• **REQUIRED ACTION**
Using the records provided below, locate and copy each line that contains the word "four".

• **AVAILABLE DATA**

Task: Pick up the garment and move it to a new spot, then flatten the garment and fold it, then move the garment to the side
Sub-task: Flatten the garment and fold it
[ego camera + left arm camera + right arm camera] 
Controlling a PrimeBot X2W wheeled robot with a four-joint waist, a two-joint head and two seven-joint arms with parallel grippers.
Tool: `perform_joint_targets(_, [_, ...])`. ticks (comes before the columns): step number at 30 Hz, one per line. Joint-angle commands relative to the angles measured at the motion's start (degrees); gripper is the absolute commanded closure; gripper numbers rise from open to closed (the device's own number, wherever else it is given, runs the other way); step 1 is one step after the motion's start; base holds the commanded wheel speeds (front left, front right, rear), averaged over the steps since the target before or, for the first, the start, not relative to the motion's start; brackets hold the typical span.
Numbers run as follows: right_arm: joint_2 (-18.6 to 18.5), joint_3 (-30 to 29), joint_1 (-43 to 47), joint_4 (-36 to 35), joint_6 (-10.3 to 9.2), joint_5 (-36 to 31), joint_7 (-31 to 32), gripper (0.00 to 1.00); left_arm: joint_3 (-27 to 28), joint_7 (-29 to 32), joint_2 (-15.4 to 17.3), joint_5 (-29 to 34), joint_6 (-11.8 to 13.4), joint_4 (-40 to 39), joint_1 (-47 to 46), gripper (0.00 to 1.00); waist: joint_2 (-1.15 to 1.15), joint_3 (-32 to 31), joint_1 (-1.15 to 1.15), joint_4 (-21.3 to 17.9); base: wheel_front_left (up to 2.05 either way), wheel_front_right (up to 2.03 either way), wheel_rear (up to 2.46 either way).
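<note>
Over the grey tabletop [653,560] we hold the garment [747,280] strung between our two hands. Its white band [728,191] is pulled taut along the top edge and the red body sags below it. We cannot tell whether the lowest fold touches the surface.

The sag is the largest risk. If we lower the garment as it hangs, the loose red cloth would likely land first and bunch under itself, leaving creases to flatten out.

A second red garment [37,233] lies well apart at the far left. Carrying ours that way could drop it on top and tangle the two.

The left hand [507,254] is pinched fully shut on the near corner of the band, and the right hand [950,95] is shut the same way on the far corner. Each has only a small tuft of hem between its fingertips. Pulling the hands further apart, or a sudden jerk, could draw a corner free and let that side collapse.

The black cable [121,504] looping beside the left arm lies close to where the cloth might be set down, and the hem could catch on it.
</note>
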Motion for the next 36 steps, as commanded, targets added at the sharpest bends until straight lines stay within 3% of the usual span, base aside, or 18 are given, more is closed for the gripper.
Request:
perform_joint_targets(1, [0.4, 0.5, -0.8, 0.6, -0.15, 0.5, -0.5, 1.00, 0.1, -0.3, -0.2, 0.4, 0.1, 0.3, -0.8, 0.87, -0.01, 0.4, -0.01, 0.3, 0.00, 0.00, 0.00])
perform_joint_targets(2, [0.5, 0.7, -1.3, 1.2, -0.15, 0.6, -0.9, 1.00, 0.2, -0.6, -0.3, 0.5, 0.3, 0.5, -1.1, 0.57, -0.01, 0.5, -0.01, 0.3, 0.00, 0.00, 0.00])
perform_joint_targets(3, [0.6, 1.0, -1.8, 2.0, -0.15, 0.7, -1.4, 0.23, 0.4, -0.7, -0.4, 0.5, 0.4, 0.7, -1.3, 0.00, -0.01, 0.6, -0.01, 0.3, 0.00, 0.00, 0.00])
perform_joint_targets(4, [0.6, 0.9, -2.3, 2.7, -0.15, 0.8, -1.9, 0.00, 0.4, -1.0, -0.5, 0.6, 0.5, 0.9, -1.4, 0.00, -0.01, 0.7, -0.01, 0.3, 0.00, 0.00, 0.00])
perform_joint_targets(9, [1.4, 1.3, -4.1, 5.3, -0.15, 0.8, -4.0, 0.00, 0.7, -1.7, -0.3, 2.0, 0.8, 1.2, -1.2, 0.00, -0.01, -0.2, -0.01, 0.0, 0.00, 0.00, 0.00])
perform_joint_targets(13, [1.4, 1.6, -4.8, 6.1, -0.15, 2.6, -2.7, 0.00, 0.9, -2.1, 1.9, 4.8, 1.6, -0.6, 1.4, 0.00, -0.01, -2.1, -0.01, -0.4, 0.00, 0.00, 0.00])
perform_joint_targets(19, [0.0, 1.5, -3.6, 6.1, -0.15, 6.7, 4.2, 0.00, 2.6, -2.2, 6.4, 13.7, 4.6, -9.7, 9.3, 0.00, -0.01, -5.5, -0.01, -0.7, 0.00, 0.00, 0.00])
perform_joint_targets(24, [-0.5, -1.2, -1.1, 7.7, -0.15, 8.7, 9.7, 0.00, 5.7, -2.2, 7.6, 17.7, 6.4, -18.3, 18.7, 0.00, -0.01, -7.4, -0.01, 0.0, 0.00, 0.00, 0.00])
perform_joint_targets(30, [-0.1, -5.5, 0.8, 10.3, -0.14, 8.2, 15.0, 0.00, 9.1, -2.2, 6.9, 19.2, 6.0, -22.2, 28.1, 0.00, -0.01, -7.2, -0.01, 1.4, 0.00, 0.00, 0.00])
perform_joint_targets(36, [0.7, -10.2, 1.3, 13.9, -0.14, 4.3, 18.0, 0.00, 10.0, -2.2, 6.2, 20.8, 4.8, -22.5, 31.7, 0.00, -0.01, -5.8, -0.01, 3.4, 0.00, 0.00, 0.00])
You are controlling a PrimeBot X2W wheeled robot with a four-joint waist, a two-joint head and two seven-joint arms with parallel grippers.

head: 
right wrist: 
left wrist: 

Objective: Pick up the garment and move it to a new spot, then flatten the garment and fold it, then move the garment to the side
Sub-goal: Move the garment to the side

• **EXERCISE RESPONSE**
Controlling a PrimeBot X2W wheeled robot with a four-joint waist, a two-joint head and two seven-joint arms with parallel grippers.
You are controlling a PrimeBot X2W wheeled robot with a four-joint waist, a two-joint head and two seven-joint arms with parallel grippers.

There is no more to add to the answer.